×
ADVERTISEMENT
ADVERTISEMENT
ADVERTISEMENT

Shahzad's bomb could have killed thousands

Last Updated 21 July 2010, 15:27 IST

A secret FBI test of a correctly made version of the May 1 Times Square bomb revealed that it would have killed “thousands of people” if it had been made to explode as terrorists had intended, law-enforcement officials were quoted as saying by The New York Post.

“Had he built the device the way he had originally intended to, terrorist Faisal Shahzad would have turned his SUV and nearby vehicles into a fatal spray of razor-sharp fragments and transformed building windows into glass guillotines hurtling to the streets, cutting down hundreds of people walking by,” the paper said.

The results were discovered after authorities composed the type of bomb Shahzad set out to make — with the exact components he had initially intended to use — and exploded it in Pennsylvania last month.
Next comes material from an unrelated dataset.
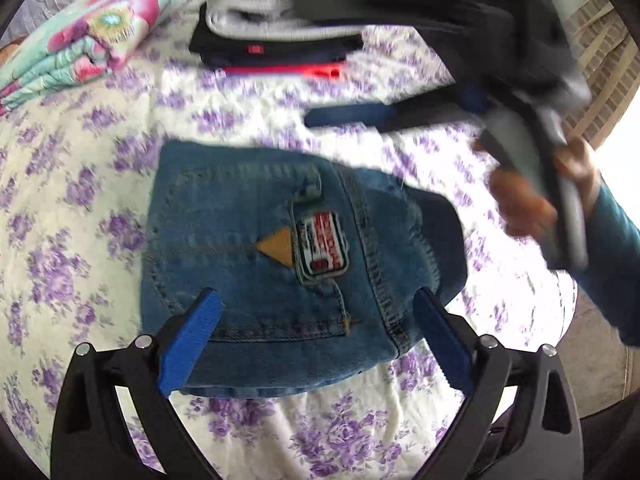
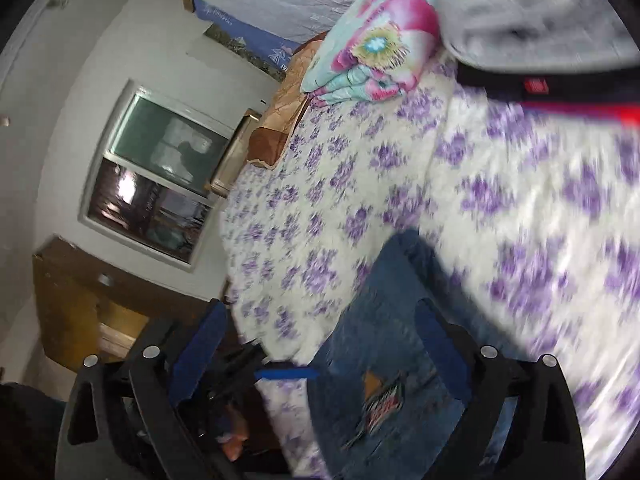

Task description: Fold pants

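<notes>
One pair of folded jeans [image 1: 280, 264] lies on the bed [image 1: 80, 200], straight ahead of my left gripper [image 1: 316, 344], whose jaws stand wide with nothing between them. My right gripper [image 2: 320, 354] is also spread wide and empty; the jeans sit under its right finger. Seen from the left wrist, it hangs blurred ahead and to the right. One stack of folded clothes [image 1: 276, 36] and one flowered quilt [image 1: 100, 36] lie farther ahead.
</notes>
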The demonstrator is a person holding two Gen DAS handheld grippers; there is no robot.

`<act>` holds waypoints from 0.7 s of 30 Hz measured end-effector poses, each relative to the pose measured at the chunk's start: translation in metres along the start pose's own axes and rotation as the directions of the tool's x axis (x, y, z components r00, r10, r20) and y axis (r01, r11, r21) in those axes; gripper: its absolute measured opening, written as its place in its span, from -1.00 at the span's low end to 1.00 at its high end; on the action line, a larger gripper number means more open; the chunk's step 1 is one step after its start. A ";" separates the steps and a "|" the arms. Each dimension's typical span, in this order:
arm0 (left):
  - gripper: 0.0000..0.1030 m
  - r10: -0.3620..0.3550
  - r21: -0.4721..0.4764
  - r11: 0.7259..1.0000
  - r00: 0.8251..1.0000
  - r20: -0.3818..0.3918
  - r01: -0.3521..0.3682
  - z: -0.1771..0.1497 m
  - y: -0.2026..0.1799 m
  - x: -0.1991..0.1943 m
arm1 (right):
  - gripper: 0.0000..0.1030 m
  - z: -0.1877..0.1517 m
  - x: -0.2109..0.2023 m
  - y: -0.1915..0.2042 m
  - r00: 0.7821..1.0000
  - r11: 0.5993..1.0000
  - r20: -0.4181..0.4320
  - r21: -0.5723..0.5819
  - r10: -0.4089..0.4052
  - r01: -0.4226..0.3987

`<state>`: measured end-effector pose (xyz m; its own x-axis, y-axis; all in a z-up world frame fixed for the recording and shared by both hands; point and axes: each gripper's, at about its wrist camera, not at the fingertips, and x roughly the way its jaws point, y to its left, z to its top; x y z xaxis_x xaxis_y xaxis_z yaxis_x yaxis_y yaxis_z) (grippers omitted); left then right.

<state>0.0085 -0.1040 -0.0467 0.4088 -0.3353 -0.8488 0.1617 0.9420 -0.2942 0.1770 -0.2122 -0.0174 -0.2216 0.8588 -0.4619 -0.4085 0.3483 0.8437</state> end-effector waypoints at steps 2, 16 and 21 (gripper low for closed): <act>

At the end of June, the FBI built its replica of the bomb and exploded it outside Harrisburg, Pennsylvania, to test its destructive force.

The results of the explosive test were sobering — showing that 30-year-old Shahzad, son of a retired Pakistani Air Vice Marshal, was on track to becoming the biggest individual mass murderer in US history.

“It would have been the biggest thing ever to happen in this country since Sept 11,” the paper said. “It definitely would have been bigger than (the 1995) Oklahoma City” bombing of the federal building that killed 168 people, it quoted source as saying. “There would have been a lot of casualties.”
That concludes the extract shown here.